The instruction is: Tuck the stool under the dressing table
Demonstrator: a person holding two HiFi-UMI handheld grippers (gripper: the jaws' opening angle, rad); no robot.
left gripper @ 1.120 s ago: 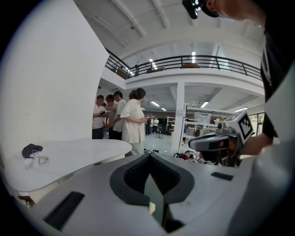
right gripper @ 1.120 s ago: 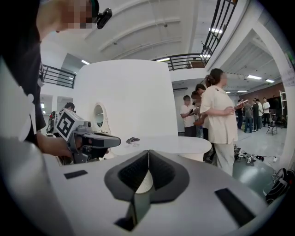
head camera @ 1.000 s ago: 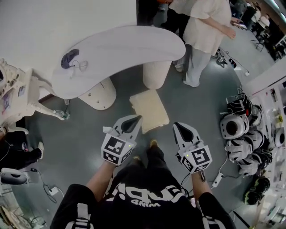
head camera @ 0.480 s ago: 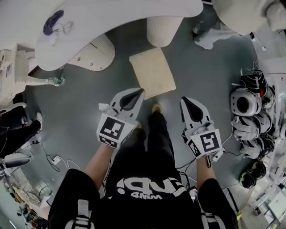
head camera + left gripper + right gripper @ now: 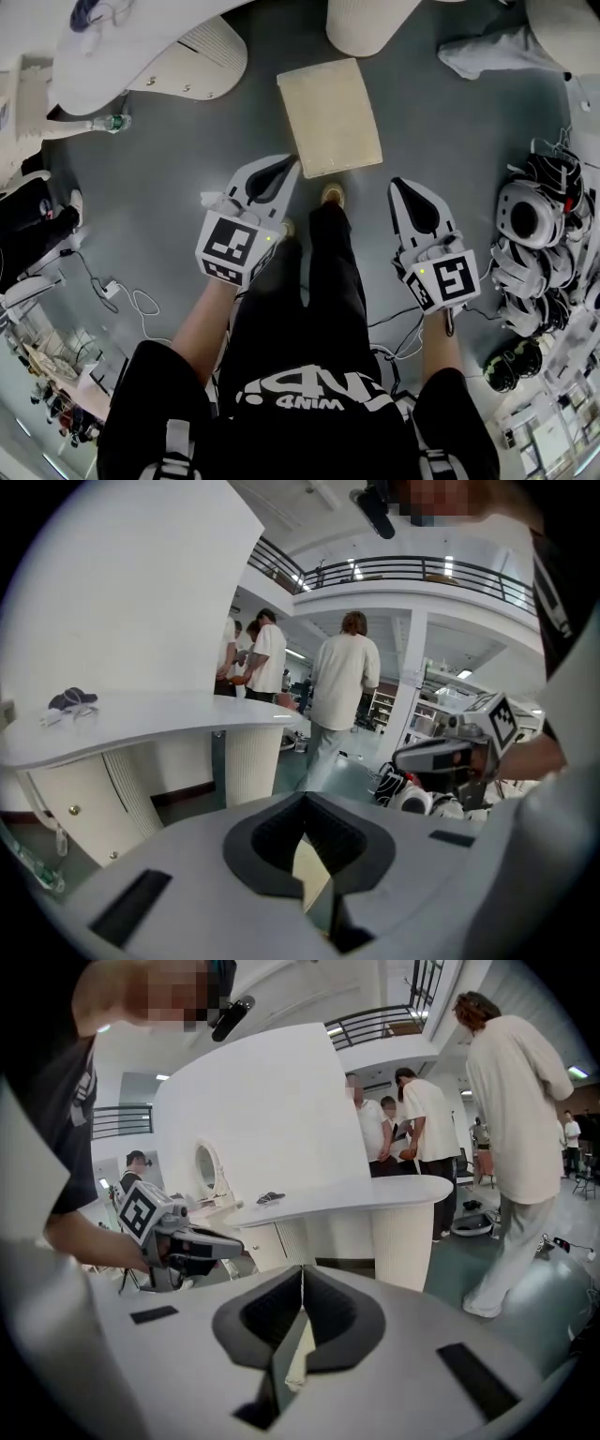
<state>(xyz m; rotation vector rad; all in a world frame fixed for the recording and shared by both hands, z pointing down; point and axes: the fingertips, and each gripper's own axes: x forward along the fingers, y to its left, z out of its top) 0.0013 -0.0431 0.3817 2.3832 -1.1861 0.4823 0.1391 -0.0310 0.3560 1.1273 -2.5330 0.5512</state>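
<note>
The stool stands on the floor, just outside the gap between the two ribbed pedestals of the dressing table (not yet under its top). The left hand-held gripper and right hand-held gripper are both closed and empty. They point toward the stool's near edge, probably to push it in with closed tips.

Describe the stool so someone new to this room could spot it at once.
Start at the white curved dressing table at the top of the head view. On the grey floor just in front of it, near its two ribbed round pedestals, stands the stool. It alone has a flat, square, cream top.
</note>
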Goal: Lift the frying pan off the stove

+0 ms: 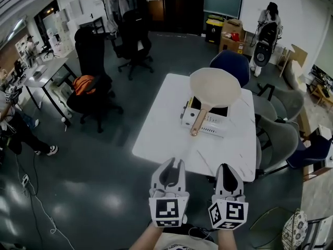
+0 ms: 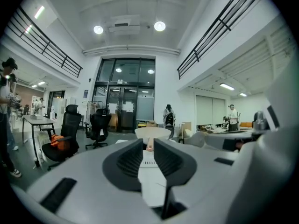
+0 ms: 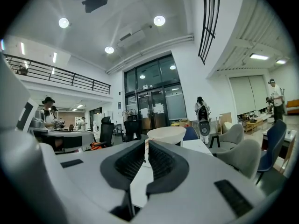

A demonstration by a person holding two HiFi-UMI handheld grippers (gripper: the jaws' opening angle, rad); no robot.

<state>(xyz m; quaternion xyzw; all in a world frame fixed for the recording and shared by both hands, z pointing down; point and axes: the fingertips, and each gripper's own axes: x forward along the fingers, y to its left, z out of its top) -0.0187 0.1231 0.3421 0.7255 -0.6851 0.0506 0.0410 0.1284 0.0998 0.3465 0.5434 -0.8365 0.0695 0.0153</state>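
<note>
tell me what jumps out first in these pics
A big cream pan sits on a white stove toward the far side of a white table, its wooden handle pointing back toward the camera. At the bottom of the head view the left gripper and right gripper hang side by side, both shut and empty, well short of the pan.

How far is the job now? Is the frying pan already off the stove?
Done: nothing; the frying pan sits on the stove on the white table. In hand: the left gripper and right gripper, both shut and empty, hover at the table's near edge, pointing at the pan. Left: open, grip the wooden handle, lift.
</note>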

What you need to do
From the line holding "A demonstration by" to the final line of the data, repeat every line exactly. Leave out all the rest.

Task answer
A demonstration by a person holding two HiFi-UMI handheld grippers (gripper: the jaws' opening angle, rad); no robot.

<state>(xyz m; quaternion xyzw; all in a world frame fixed for the recording and shared by both hands, z pointing down; point and axes: the fingertips, and each gripper's own axes: x forward along the fingers, y to its left, z out of its top) -0.0187 0.1231 0.3421 0.7255 -0.6851 0.0506 0.0410 0.1284 0.0998 0.3465 0.5434 -0.8365 0.0695 0.0153</state>
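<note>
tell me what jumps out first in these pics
A big cream pan sits on a white stove toward the far side of a white table, its wooden handle pointing back toward the camera. At the bottom of the head view the left gripper and right gripper hang side by side, both shut and empty, well short of the pan.

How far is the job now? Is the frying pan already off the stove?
Done: nothing; the frying pan sits on the stove on the white table. In hand: the left gripper and right gripper, both shut and empty, hover at the table's near edge, pointing at the pan. Left: open, grip the wooden handle, lift.
</note>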

No more work is needed on this exercise.